One in every 98 pregnant mums have admitted that they put their unborn child's life at risk by taking drugs during pregnancy, new figures unearthed by us show.
''If a child is fending for themselves to survive, and people around them are having sex and taking drugs in front of them, I think that is not an acceptable way for the child to be living,'' the Sun quoted Gray as saying.
''At the heart of the existing system is a presumption that it is better for the children to be with their mother and their birth family. That is wrong,'' he added.
There is 20 per cent risk of babies dying from Neonatal Abstinence Syndrome (NAS).

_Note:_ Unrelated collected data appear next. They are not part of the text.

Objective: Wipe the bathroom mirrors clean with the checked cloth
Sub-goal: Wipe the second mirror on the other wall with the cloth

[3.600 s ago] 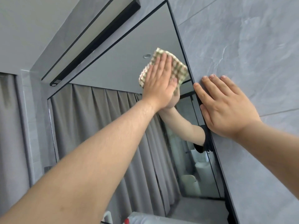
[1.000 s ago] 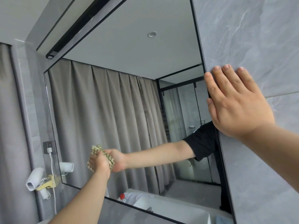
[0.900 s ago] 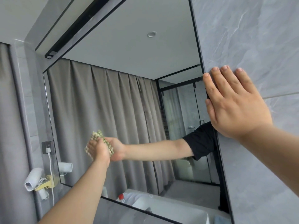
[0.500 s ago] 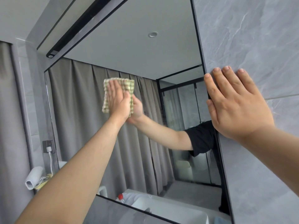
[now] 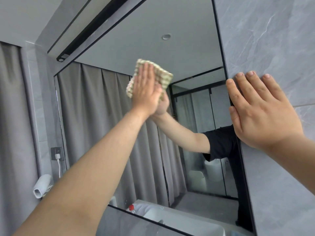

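Here the mirror [image 5: 109,126] is bounded rightward by a black edge, where the right hand [image 5: 260,111] is laid flat. Upper-centre, the checked cloth [image 5: 160,74] is pressed by the flat-fingered left hand [image 5: 146,89], glass lying open below.

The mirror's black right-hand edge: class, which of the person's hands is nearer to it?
Right. The right hand rests flat across the black edge, fingers on the grey tile wall. The left hand presses the checked cloth against the glass, well left of that edge.
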`<move>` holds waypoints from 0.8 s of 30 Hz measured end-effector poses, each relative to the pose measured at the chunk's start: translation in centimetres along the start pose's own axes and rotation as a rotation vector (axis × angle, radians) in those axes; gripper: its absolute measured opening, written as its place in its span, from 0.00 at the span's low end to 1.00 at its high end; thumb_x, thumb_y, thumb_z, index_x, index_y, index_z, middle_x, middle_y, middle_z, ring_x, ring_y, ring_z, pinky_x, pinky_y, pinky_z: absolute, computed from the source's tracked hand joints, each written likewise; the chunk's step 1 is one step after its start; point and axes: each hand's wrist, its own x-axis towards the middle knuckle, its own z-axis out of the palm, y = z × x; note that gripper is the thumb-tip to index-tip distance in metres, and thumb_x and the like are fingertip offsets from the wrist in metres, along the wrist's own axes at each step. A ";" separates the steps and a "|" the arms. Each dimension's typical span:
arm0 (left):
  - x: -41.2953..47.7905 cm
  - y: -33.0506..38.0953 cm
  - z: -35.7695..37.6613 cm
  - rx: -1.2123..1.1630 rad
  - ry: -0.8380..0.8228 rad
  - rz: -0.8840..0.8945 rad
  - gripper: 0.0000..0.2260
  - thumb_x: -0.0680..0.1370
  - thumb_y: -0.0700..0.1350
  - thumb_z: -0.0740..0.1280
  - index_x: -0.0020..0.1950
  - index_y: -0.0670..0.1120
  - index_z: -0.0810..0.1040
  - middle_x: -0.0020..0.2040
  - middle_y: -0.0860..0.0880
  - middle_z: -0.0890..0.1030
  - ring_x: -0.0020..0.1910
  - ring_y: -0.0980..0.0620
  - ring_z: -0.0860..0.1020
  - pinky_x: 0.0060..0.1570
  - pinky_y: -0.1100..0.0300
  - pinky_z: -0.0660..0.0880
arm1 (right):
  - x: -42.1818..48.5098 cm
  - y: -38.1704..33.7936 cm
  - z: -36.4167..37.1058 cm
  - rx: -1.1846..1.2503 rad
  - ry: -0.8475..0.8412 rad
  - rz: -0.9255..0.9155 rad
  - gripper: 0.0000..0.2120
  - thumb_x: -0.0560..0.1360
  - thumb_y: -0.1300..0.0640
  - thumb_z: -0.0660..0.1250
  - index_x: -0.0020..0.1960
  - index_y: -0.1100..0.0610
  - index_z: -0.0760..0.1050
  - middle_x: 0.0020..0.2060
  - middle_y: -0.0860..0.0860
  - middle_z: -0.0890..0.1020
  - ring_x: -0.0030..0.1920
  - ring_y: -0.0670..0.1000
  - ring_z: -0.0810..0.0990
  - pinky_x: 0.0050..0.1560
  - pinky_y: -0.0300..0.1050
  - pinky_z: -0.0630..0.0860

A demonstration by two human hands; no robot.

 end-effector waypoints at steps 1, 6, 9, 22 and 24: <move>0.3 -2.0 -0.1 -0.044 0.007 -0.137 0.31 0.80 0.51 0.47 0.81 0.40 0.47 0.82 0.42 0.46 0.81 0.47 0.44 0.76 0.58 0.36 | 0.0 -0.1 0.0 0.003 0.002 0.004 0.27 0.81 0.52 0.50 0.77 0.65 0.61 0.73 0.65 0.67 0.74 0.67 0.64 0.77 0.62 0.53; -4.0 -11.9 0.5 -0.212 0.059 -0.674 0.27 0.85 0.49 0.50 0.81 0.42 0.46 0.82 0.46 0.44 0.80 0.51 0.41 0.77 0.57 0.37 | 0.0 0.0 0.2 -0.006 0.018 -0.001 0.28 0.81 0.52 0.49 0.77 0.65 0.60 0.73 0.66 0.67 0.74 0.67 0.64 0.76 0.62 0.54; -8.7 -16.9 1.6 -0.268 0.046 -0.851 0.26 0.86 0.48 0.51 0.82 0.43 0.45 0.82 0.46 0.43 0.80 0.51 0.40 0.76 0.60 0.36 | -0.1 -0.1 0.1 -0.012 0.020 0.003 0.28 0.81 0.52 0.49 0.77 0.65 0.61 0.72 0.66 0.67 0.73 0.67 0.64 0.76 0.63 0.54; -26.3 -17.9 6.0 -0.302 0.048 -1.205 0.25 0.85 0.44 0.53 0.81 0.39 0.50 0.82 0.41 0.49 0.81 0.46 0.46 0.77 0.57 0.40 | 0.0 -0.1 0.1 -0.025 -0.016 0.011 0.28 0.81 0.51 0.48 0.77 0.64 0.59 0.74 0.65 0.66 0.75 0.66 0.62 0.77 0.62 0.53; -27.9 -16.1 6.2 -0.319 0.037 -1.191 0.27 0.85 0.47 0.51 0.81 0.39 0.47 0.82 0.43 0.45 0.81 0.48 0.42 0.76 0.58 0.39 | 0.0 -0.2 0.1 -0.026 -0.016 0.011 0.28 0.81 0.51 0.48 0.77 0.65 0.59 0.74 0.65 0.66 0.75 0.66 0.62 0.77 0.62 0.53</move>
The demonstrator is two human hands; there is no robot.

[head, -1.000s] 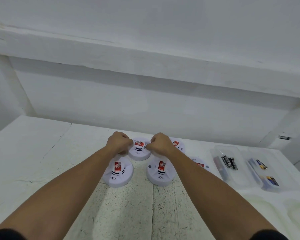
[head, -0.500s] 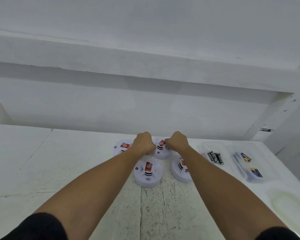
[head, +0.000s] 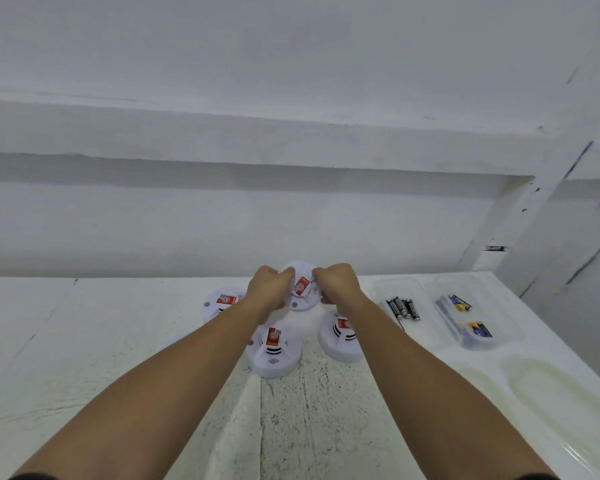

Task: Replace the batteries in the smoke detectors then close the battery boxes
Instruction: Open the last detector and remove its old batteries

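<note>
you hold one smoke detector [head: 302, 289] between both hands, over the far middle of the white table [head: 84, 341]. your left hand [head: 269, 289] curls round its left edge. your right hand [head: 338, 285] curls round its right edge, fingers bent tight. its face with the red sticker looks at you, so the battery box must be on the back (you can't see it from here). i think you are just starting this one. next, turn it over, find the little door and open it gently. the other detectors [head: 274, 351] sit close together under your hands. black batteries [head: 402, 308] lie in a clear tray [head: 425, 296] to your right, and a second tray [head: 492, 306] holds blue and yellow ones. i can't tell which are new.
</note>
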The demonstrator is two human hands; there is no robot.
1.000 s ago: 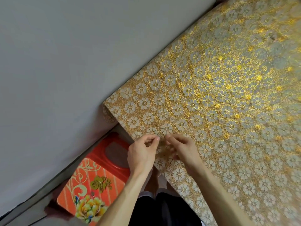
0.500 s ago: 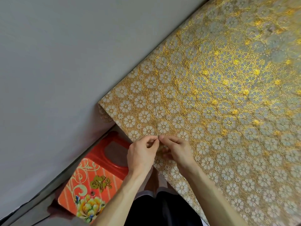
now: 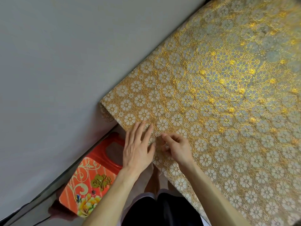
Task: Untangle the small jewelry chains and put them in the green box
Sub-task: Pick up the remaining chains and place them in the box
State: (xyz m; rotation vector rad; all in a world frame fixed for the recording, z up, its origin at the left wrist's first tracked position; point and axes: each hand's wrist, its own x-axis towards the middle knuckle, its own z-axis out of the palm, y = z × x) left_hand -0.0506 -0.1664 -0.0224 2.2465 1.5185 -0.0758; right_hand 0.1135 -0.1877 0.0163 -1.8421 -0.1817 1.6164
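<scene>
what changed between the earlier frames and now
The left hand let go of its pinch and now lies open, fingers straight on the tablecloth. A thin chain now lies drawn out ahead of the hands. The right hand still pinches its near end; the red stool is unchanged.

Soft, even indoor light; the gold pattern on the tablecloth glints brightest toward the upper right. Shadows are faint. Wide-angle bending shows at the edges, with slight softness throughout.
</scene>
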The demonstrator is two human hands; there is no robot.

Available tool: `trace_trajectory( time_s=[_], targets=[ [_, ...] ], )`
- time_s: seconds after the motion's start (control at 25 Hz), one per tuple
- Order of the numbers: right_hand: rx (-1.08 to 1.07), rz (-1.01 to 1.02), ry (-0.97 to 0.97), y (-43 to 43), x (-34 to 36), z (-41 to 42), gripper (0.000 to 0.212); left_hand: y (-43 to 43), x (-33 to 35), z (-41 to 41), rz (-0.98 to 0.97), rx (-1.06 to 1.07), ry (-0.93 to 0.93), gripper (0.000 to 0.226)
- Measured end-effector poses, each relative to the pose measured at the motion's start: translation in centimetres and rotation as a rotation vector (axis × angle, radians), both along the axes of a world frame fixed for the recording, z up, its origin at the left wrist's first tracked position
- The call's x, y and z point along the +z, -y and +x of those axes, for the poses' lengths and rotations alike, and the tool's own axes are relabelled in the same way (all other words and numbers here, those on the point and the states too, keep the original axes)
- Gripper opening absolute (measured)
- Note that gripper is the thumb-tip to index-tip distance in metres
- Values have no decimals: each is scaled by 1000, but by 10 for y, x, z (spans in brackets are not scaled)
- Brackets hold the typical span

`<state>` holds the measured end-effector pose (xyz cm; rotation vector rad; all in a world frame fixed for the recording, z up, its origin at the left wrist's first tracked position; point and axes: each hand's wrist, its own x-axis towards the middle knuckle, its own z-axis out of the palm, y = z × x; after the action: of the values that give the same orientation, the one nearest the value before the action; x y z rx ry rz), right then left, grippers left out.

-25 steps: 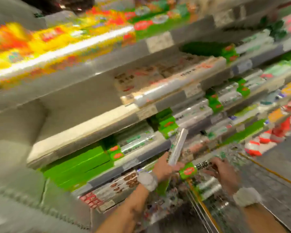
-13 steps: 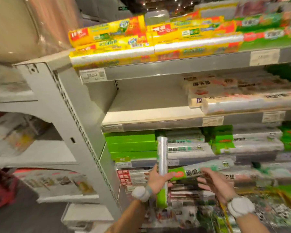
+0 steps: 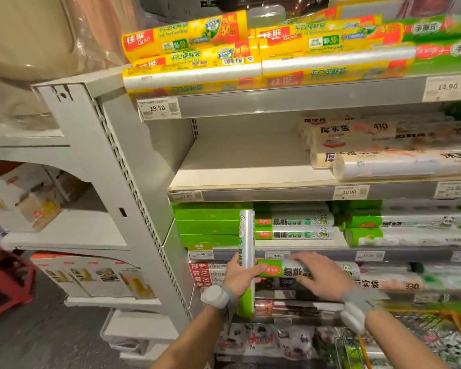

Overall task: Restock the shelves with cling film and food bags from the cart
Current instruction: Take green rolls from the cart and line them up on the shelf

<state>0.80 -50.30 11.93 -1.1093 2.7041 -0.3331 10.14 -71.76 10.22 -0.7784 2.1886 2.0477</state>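
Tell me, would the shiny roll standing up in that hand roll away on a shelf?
Probably: the upright roll looks round, so it may roll. Its glossy wrap could be slippery. It stands straight in the left hand, so it's likely stiff.

Shelf unit (image 3: 304, 102) is seen across centre and right of frame, its post (image 3: 112, 182) slanting left of centre. Top shelf: rolls (image 3: 192, 49) are stacked along the whole width. Second shelf (image 3: 237, 171): bag rolls (image 3: 383, 155) are stacked at the right end. Third shelf: boxes (image 3: 208, 225) at left, more rolls (image 3: 293, 227) to their right. Before that shelf's edge, lower centre, an upright roll (image 3: 246, 235) is held in the left hand (image 3: 241, 275). A level roll (image 3: 280, 270) is held in the right hand (image 3: 320, 278), its left end touching the upright roll. Cart (image 3: 423, 336) is seen at lower right. Side shelves (image 3: 64, 235) are at left, with a crate (image 3: 6, 283) on the floor at lower left.
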Motion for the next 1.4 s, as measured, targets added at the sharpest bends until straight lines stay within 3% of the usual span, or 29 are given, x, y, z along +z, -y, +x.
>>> trace_trajectory(
  time_s=[0.08,0.28,0.56,0.6,0.72,0.96,1.04,1.16,1.4],
  targets=[
    [16,-19,-35,0,-3,-6,50,0,-3,-3,-23,4,-6,115],
    [-87,-133,-148,14,2,-35,50,-1,-1,-1,-93,54,-37,103],
    [-84,20,-227,55,-13,-68,72,2,-1,0,-25,75,-29,97],
    [-80,38,-244,57,-16,-70,75,3,-3,-2,14,88,-25,91],
    [-78,83,-317,59,-26,-73,78,8,-10,-1,31,104,-49,41],
    [-100,130,-364,60,-26,-70,77,13,-10,-3,-5,124,-67,33],
    [-98,167,-361,59,-24,-71,79,12,-11,-4,8,113,-53,37],
    [-85,195,-362,55,-21,-71,83,12,-14,-2,-25,104,-12,80],
    [-60,225,-418,43,0,-75,86,8,-6,4,-295,-59,19,80]
  ],
)
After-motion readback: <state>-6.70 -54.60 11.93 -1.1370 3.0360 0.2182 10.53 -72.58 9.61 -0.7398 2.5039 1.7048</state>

Although a majority recovered naturally without medication, others are forced to through a painful withdrawal that can last four months.
A child suffering from NAS can experience tremors, high-pitched crying, vomiting, diarrhea, fever, sweating, seizures, delayed visual development and wobbly eyes.
Nationally 65 per cent of drug-using mums-to-be are taking heroin and methadone, while 29 per cent use cannabis and 11 per cent knock back sedatives such as Diazepam and Temazepam. Most of the babies we treat have been exposed to heroin or methadone and need oral morphine to treat them,'' said Dr Helen Mactier, a consultant neonatologist who studied drug-dependent pregnant women at The Princess Royal Maternity in Glasgow.
''It can take anything from 24 hours to a few days for a baby to detox from heroin and months for babies to detox from methadone,'' she added.
Gray's call for reform was also backed by kids' charity Barnardo's Scotland.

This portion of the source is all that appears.